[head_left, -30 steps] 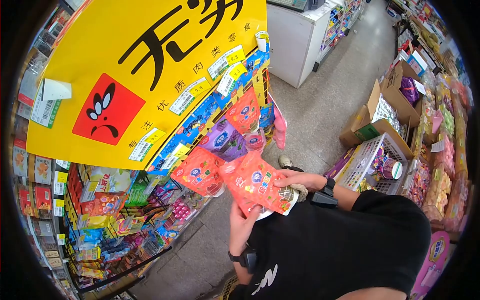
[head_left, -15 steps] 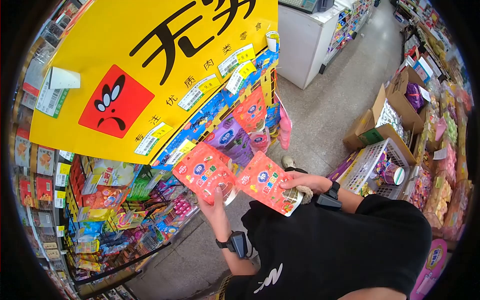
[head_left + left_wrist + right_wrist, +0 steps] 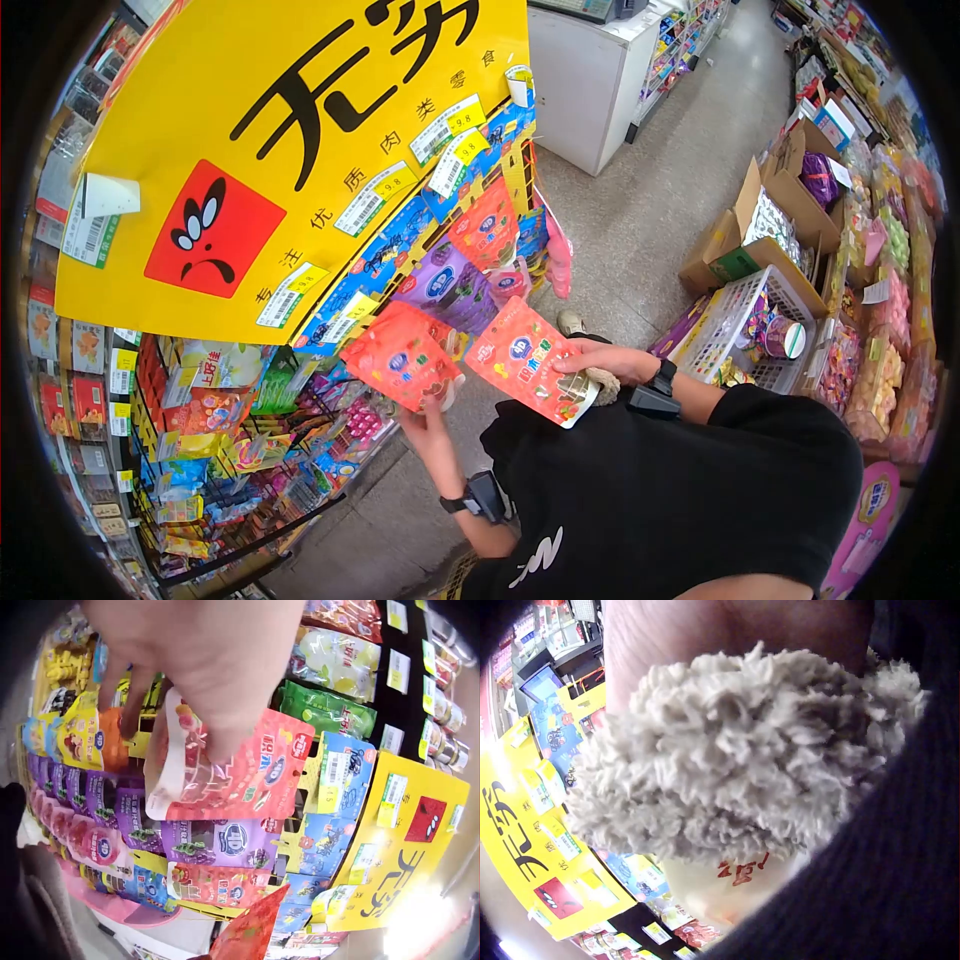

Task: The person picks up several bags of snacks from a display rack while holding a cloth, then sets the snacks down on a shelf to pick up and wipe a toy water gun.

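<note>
The right hand [image 3: 618,362] pinches the right red packet [image 3: 528,362] by its lower end, thumb on the printed front, a fluffy grey band [image 3: 603,386] against that hand. The packet lies slanted beyond the lower edge of the yellow sign [image 3: 150,130]; its long axis runs from the top end, nearer the sign, down towards the black shirt [image 3: 660,480]. The left hand [image 3: 430,432] grips the lower end of the left red packet [image 3: 402,360], just beside the sign's lower edge, its top end also towards the sign. Farther off, purple packets [image 3: 443,287] hang below the sign, and a white counter [image 3: 580,90] stands past it.
</note>
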`<action>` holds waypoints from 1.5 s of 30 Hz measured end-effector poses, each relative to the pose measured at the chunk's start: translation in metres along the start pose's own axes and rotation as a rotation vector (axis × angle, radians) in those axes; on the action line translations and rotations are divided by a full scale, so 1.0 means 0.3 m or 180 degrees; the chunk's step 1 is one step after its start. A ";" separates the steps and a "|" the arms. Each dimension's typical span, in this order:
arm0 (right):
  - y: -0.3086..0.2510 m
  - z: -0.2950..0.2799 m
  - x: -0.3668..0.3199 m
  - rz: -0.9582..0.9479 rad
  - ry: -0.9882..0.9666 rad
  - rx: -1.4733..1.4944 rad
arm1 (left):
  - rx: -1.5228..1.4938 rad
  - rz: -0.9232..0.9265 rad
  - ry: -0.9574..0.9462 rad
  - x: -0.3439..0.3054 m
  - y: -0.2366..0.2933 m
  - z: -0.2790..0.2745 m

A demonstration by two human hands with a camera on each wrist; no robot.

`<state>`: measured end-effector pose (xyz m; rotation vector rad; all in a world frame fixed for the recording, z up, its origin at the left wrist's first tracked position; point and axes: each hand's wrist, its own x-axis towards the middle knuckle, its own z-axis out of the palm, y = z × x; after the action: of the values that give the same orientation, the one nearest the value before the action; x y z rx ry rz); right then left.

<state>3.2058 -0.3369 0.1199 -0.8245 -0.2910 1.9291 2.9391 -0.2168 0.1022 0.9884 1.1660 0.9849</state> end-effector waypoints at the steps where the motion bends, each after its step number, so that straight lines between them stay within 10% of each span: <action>1: -0.005 0.008 -0.003 -0.0034 -0.0018 0.0019 | 0.1052 0.0195 0.0066 -0.015 -0.038 -0.030; 4: -0.015 0.033 -0.004 -0.0048 -0.0033 -0.0088 | 0.2809 0.0039 0.0014 -0.056 -0.013 0.001; 8: -0.022 0.074 0.005 -0.0153 -0.0068 -0.0359 | 0.0778 -0.0821 -0.0799 -0.037 -0.029 0.136; 11: 0.007 0.025 -0.010 -0.0141 0.0182 -0.0260 | -0.0180 -0.0071 -0.1055 0.096 -0.417 0.081; 14: 0.006 -0.139 -0.147 -0.0705 0.1036 0.0204 | 0.2037 -0.1033 -0.1325 0.008 -0.558 -0.041; 22: 0.152 -0.362 -0.259 -0.1425 0.1969 0.1999 | 0.2909 -0.2745 -0.1133 0.165 -0.687 0.075; 29: 0.437 -0.569 -0.177 -0.0891 0.3492 0.1491 | 0.3463 -0.3158 -0.1325 0.278 -1.310 0.100; 34: 0.680 -0.709 -0.215 -0.0024 0.4083 0.1150 | 0.3426 -0.3535 -0.1013 0.491 -2.095 -0.191; 36: 0.744 -0.751 -0.233 0.0120 0.3865 0.0873 | 0.3664 -0.2475 -0.2967 0.582 -2.223 -0.348; 45: 0.808 -0.860 -0.174 0.0037 0.3948 0.0423 | 0.2988 -0.3478 -0.2054 0.605 -2.504 -0.527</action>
<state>3.2215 -0.5377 -0.1758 -1.7214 0.5808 1.1146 2.8737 -0.2284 -0.6839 1.0091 1.3151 -0.7830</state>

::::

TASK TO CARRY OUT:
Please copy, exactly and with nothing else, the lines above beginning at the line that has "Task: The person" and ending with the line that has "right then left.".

TASK SOLUTION:
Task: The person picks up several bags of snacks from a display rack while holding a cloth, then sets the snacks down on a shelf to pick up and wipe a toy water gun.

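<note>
The right hand [image 3: 618,362] pinches the right red packet [image 3: 528,362] by its lower end, thumb on the printed front, a fluffy grey band [image 3: 603,386] against that hand. The packet lies slanted beyond the lower edge of the yellow sign [image 3: 150,130]; its long axis runs from the top end, nearer the sign, down towards the black shirt [image 3: 660,480]. The left hand [image 3: 430,432] grips the lower end of the left red packet [image 3: 402,360], just beside the sign's lower edge, its top end also towards the sign. Farther off, purple packets [image 3: 443,287] hang below the sign, and a white counter [image 3: 580,90] stands past it.
</note>
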`<action>` holds waypoints from 1.5 s of 30 Hz measured end-effector poses, each relative to the pose measured at the chunk's start: translation in metres along the start pose's own axes and rotation as a rotation vector (axis × angle, radians) in those axes; on the action line translations and rotations are divided by a full scale, so 1.0 means 0.3 m or 180 degrees; the chunk's step 1 is one step after its start. A ";" separates the steps and a "|" the arms. Each dimension's typical span, in this order:
arm0 (right):
  - y: -0.3086..0.2510 m
  - z: -0.2950..0.2799 m
  - x: -0.3668..0.3199 m
  - rz: -0.9582..0.9479 rad
  - ry: -0.9882..0.9666 rad
  - rx: -1.4733..1.4944 rad
arm1 (left):
  - rx: -1.5228..1.4938 rad
  - rz: -0.9232..0.9265 rad
  - ry: -0.9574..0.9462 rad
  - x: -0.3439..0.3054 m
  - y: -0.2366..0.2933 m
  - z: -0.2790..0.2745 m

A demonstration by two human hands with a camera on each wrist; no robot.

`<state>`: measured end-effector pose (xyz m; rotation vector rad; all in a world frame fixed for the recording, z up, its origin at the left wrist's first tracked position; point and axes: each hand's wrist, its own x-axis towards the middle knuckle, its own z-axis out of the palm, y = z × x; after the action: of the values that give the same orientation, the one nearest the value before the action; x y z rx ry rz); right then left.

The output above is complete as it stands.